Barbara Simons, President of the Association for Computing Machinery, highlighted the difficulty of critical introspection saying that "ethics are a Pandora's box, once you open it, it brings all sorts of problems." Even though "our community is very good at denial" because "people don't want to know about things that are difficult, Ms. Simons said that it is important to face the ethical implications of one's work, to be just as interested in who is funding the work and how it will be used, as exploring the technical issues at hand.
Stewart Baker, a lawyer at Steptoe & Johnson in Washington, D.C. and formerly General Counsel to the National Security Agency, lamented what he saw as the disproportionate focus of this year's conference on Computers and Privacy to the detriment of Freedom. Baker thought that CFP had made some good progress on privacy, and he pointed to the Microsoft Universal ID Number and Intel Serial Number incidents as signposts of that victory. In both cases he said the US government had brought pressured companies invading privacy and this intervention had been successful in changing the privacy invasive policies. As another panelist, Ron Plesser, a lawyer at Piper, Marbury, Rudnick & Wolfe in Washington, D.C., told the audience, ten years ago the question was, "will the e-communications be regulated." Now because of the ubiquity of the internet for business and pleasure, the only question is "who will regulate the internet and in what manner." According to Ben Smilowitz, a political activist and the panel's representative from the next generation of cyber-citizens, his generation may be ill-equipped for the task. He lamented the fact that, though his generation is tremendously well equipped to handle the "Computers" of CFP, many in his generation, particularly computer science majors, do not care about politics and so may be left out of the "Privacy" and "Freedom" policy debates.
Simon Davies, Founder and Director of Privacy International, stressed that this year's CFP even more than others was too quiet to grab their attention. Davies still sees the Computers, Freedom and Privacy landscape as an "us" versus "them" battle: "those with vision and the parasites." He said "over the past ten years, the parasites have grown in number, wealth and influence" so that there is "a rancid stench" in the air and though "we should be extremely angry we are calm." His only hope is that "a small but growing number of companies have developed an ethical compass."
Ron Plesser, who identified himself as Davies' "them," countered that all of the sides in the debate over the future of technology must "get to us and get to yes on these issues." He pointed to industry, activist and government co-operation on H.R. 3783, The Child Online Protection Act (COPA), as a good example of what can come from such collaboration. He hoped in the coming years similar collaborations could impart a value system for the internet that all parties could be happy with. Plesser also commented that CFP has always fostered open debate among the wide range of conference participants but more than one audience member questioned the panel, and CFP 2000 organizer Lorrie Cranor who stepped in to answer some of their questions on behalf of CFP, about why women and minorities were so poorly represented in the audience and in speakers' list. Davies responded that the make up of CFP was a reflection of the relative interests of different societal groups in the topics of the conference. Baker jokingly explained the overrepresentation of men in privacy circles as being because "men have more to hide or we need more help to hide it." But Simons granted the audience that it was a difficult problem and one that the ACM and CFP have tried, and must continue to try, to fix. The difficulty, Davies summarized, is that activist organizations like CFP are overworked and under-funded and they need to expend a lot of energy to do effective affirmative action. However, all agreed that the digital divide may be the pressing issue for CFP in the coming years and that CFP must continue to find the energy to attempt address the problems maintain the divide as well as it can.
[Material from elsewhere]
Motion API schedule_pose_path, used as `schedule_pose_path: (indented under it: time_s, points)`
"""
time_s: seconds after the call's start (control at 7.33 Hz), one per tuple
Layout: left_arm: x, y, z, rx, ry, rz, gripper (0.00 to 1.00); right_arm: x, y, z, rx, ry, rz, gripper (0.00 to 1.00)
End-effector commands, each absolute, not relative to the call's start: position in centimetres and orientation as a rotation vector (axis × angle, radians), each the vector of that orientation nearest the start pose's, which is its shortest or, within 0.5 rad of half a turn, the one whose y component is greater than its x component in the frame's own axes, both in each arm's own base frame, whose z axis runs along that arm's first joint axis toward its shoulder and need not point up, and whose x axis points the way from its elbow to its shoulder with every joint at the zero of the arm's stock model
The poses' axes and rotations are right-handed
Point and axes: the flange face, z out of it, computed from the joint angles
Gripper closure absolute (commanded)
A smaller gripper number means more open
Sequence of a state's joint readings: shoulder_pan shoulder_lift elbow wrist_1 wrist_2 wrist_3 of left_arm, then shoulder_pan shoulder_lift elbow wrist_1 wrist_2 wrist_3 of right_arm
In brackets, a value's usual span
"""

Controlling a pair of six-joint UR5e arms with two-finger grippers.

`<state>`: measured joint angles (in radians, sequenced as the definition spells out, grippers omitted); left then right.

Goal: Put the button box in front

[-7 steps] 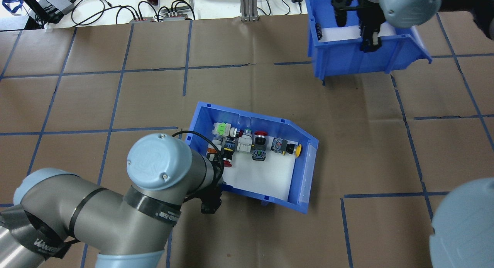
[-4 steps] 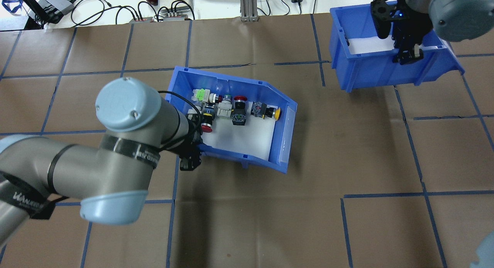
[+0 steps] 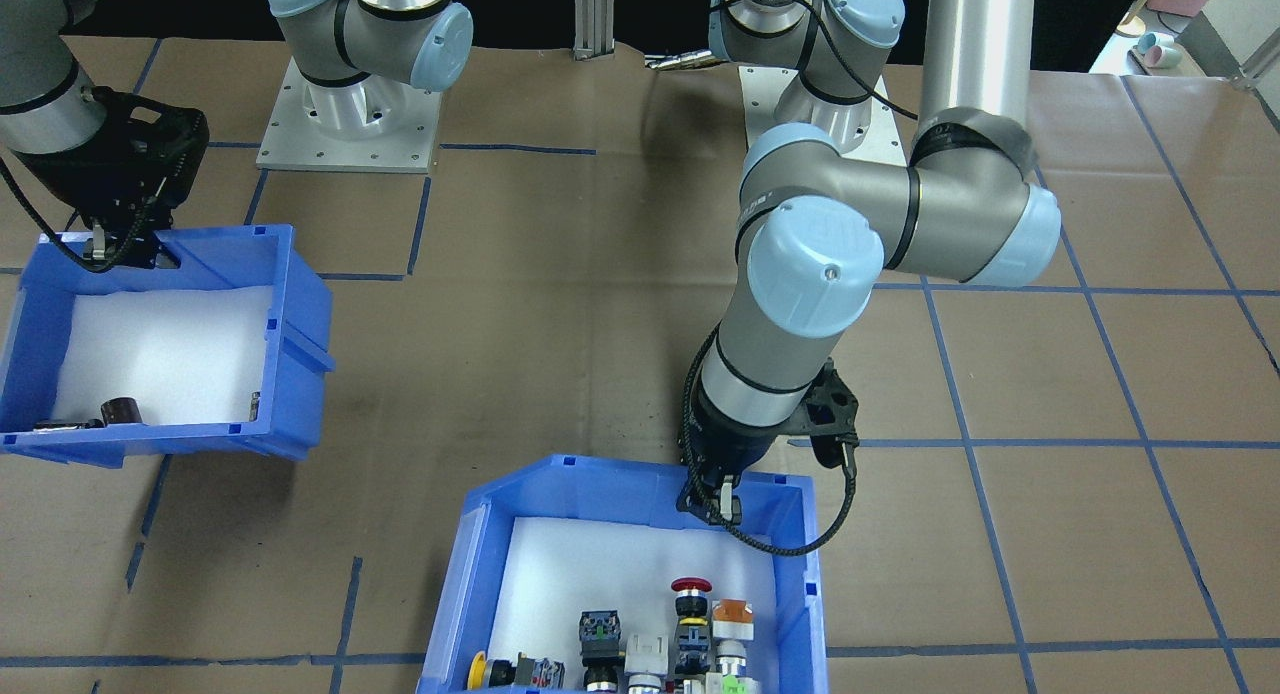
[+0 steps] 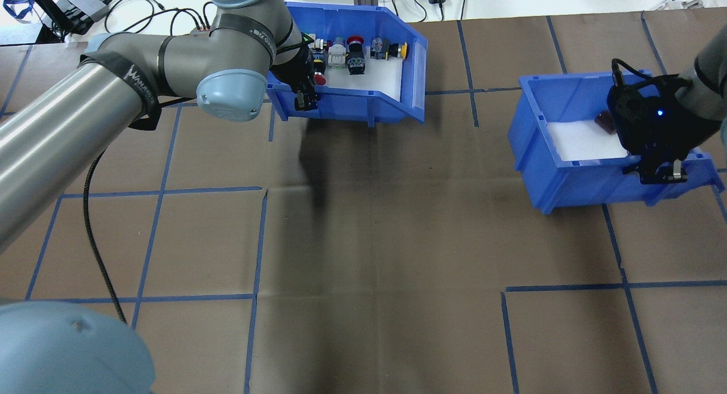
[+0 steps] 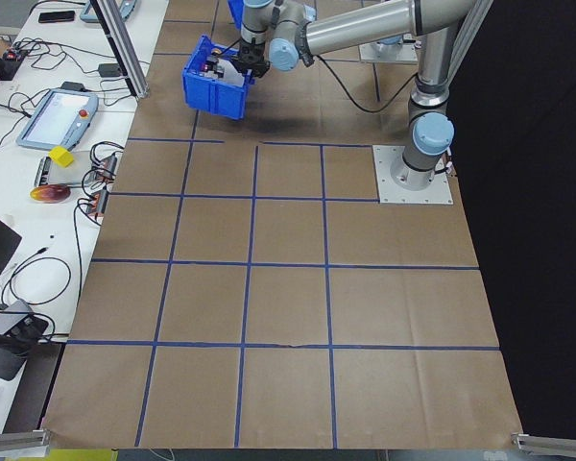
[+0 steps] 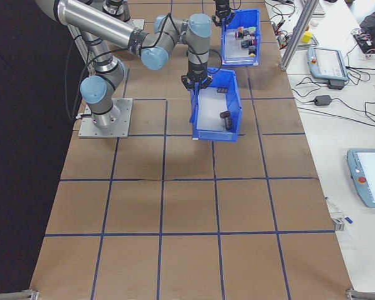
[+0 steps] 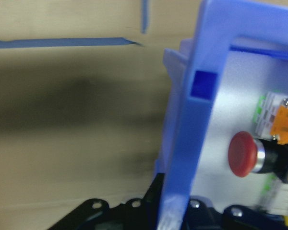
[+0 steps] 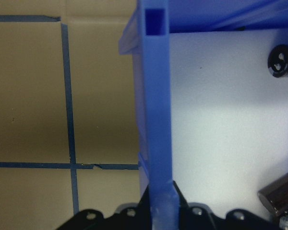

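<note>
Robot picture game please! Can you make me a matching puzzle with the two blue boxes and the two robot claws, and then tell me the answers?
Things:
1. button box
2. other blue bin
3. left gripper
4. right gripper

Descriptions:
A. clamped on the wall of the bin with dark cylinders
B. holds red, yellow and green push buttons
C. clamped on the wall of the box with buttons
D. mostly bare white floor, a few dark cylinders

Pairs: 1-B, 2-D, 3-C, 4-A
</note>
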<state>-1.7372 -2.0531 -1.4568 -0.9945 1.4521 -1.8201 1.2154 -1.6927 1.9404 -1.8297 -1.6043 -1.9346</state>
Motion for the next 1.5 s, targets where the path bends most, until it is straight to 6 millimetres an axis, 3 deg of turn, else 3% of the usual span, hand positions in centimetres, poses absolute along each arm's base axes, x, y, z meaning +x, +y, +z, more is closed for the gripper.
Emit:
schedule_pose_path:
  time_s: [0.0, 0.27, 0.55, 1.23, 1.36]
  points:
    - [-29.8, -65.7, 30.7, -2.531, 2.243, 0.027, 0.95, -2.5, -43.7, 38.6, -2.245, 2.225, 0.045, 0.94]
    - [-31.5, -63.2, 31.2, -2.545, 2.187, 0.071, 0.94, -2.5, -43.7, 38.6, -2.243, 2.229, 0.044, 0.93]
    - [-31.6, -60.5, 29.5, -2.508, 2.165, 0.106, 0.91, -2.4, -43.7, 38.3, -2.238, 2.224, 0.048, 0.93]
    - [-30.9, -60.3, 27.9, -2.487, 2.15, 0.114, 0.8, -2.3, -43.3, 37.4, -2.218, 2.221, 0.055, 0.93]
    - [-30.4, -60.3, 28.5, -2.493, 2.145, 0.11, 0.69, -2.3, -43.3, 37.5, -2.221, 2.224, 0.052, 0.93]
Jessica Litman, a Professor of Law at Wayne State University and Thursday's lunch speaker, returned to the question of what ethics to leave our children by speaking about her children. She acknowledged the "perfectly natural impulse" to want to keep control but cautioned conference attendees that much of what is evil in the laws has been motivated by the destructive desire to keep control in a changing world.
Instead, Litman argued that we should pay attention to the architectures we are erecting but remember that our children will build their own world and create their own set of values. She said, "it is not our job to design what tomorrow's world looks like." "The best we can do is try to keep it safe for people like us if our children are like us without trying to make it unsafe for people who are not like us.